Wherever the string "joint" appears in a line of the listing below, report that line.

DATASET EXCERPT:
[Start of Attachment]

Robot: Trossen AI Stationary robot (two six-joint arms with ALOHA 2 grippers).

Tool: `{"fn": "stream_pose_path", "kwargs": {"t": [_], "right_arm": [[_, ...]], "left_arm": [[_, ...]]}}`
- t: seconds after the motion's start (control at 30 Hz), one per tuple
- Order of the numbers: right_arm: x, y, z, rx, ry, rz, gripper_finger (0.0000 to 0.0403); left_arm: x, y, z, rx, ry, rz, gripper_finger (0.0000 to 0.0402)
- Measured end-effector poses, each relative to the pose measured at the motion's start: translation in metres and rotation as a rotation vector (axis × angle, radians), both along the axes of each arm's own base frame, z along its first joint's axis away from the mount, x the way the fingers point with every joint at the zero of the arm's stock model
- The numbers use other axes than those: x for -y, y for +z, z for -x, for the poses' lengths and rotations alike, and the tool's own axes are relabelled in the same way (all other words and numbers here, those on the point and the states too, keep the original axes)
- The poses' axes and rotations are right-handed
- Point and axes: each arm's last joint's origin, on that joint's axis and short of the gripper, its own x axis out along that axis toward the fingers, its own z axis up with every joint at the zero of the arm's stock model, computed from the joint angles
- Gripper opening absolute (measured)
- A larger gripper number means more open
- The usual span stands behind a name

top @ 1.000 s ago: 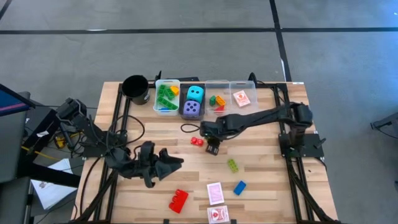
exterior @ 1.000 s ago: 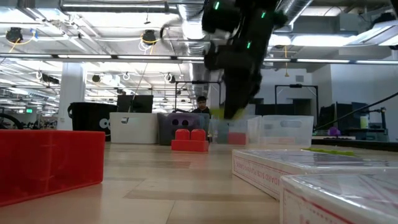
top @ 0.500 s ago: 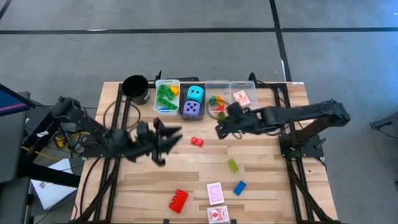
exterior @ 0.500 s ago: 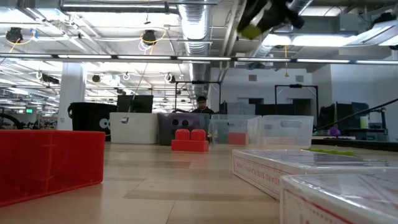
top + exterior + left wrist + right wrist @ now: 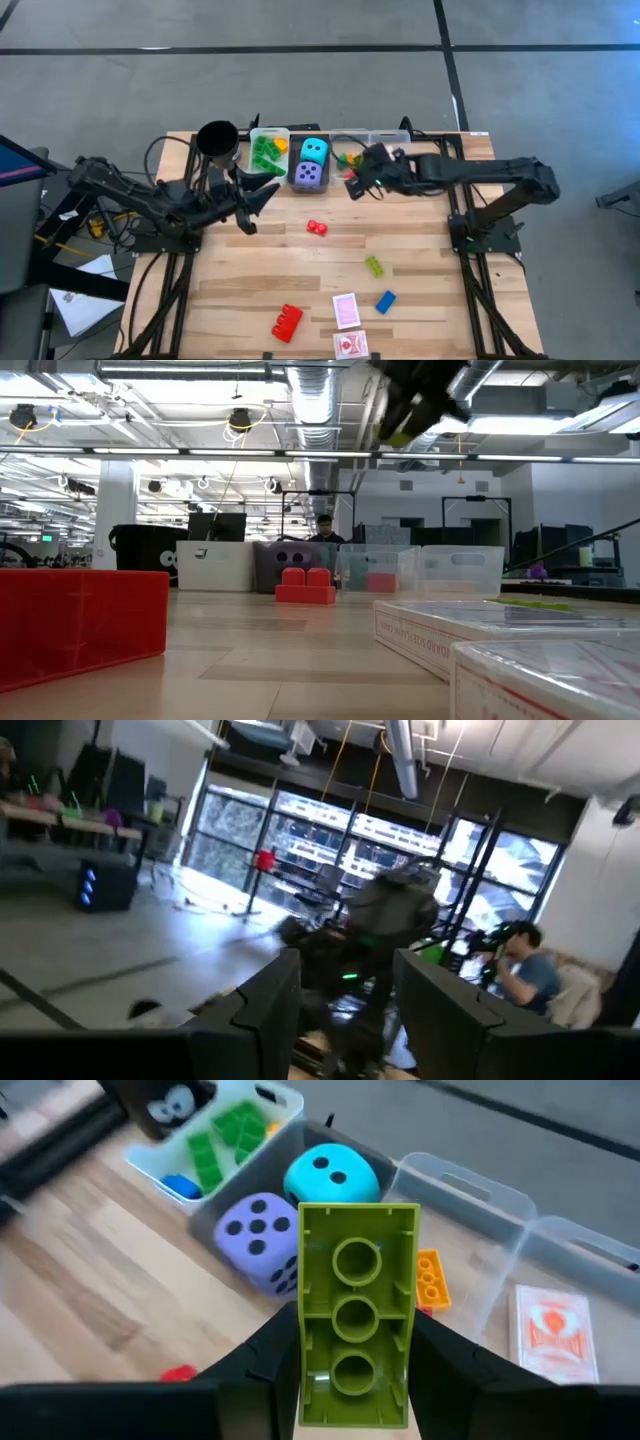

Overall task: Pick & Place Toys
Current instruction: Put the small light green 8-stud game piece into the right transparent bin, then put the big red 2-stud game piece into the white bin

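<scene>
My table [image 5: 240, 270] is pale wood planking, framed by dark rails. Along its top edge sit a black round cup [image 5: 217, 141] and a row of clear bins [image 5: 330, 158]. On the bare boards lie a small red brick [image 5: 316, 227] at centre, a green brick [image 5: 374, 265] lower right — then a blue brick [image 5: 385, 301], two red-white cards [image 5: 347, 311] and a bigger red brick [image 5: 287, 322] near the bottom edge.

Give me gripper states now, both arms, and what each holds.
Left gripper: fingers open, holding nothing, raised in front of the black cup.
Right gripper: shut on an olive-green brick, above the bins.
</scene>
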Motion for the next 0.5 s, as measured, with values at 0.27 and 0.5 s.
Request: {"fn": "stream_pose_path", "kwargs": {"t": [0.27,0.5], "right_arm": [[0.065,-0.047,-0.033,-0.108,0.057,-0.106,0.0133],[0.097,-0.091,-0.035,-0.229,0.020,-0.338,0.0236]], "left_arm": [[0.001,-0.004,-0.002,0.015,-0.031,0.103,0.0154],[0.002,-0.008,-0.007,0.004,-0.028,0.116,0.0154]]}}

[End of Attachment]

EXERCISE ANSWER:
Robot: Trossen AI Stationary robot (two six-joint arms with ALOHA 2 grippers).
- Measured end-effector poses, each relative to the pose measured at the motion's start: translation in metres and rotation as a rotation vector (axis × angle, radians), both along the axes of each arm's own base frame, z along its first joint's axis away from the mount, x the way the fingers point with every joint at the zero of the arm's stock model
- Point and axes: each arm's last joint's origin, on that joint's axis and short of the gripper, its own x axis out along that axis toward the fingers, its own z axis up with every joint at the zero of the arm's stock model, computed from the joint angles

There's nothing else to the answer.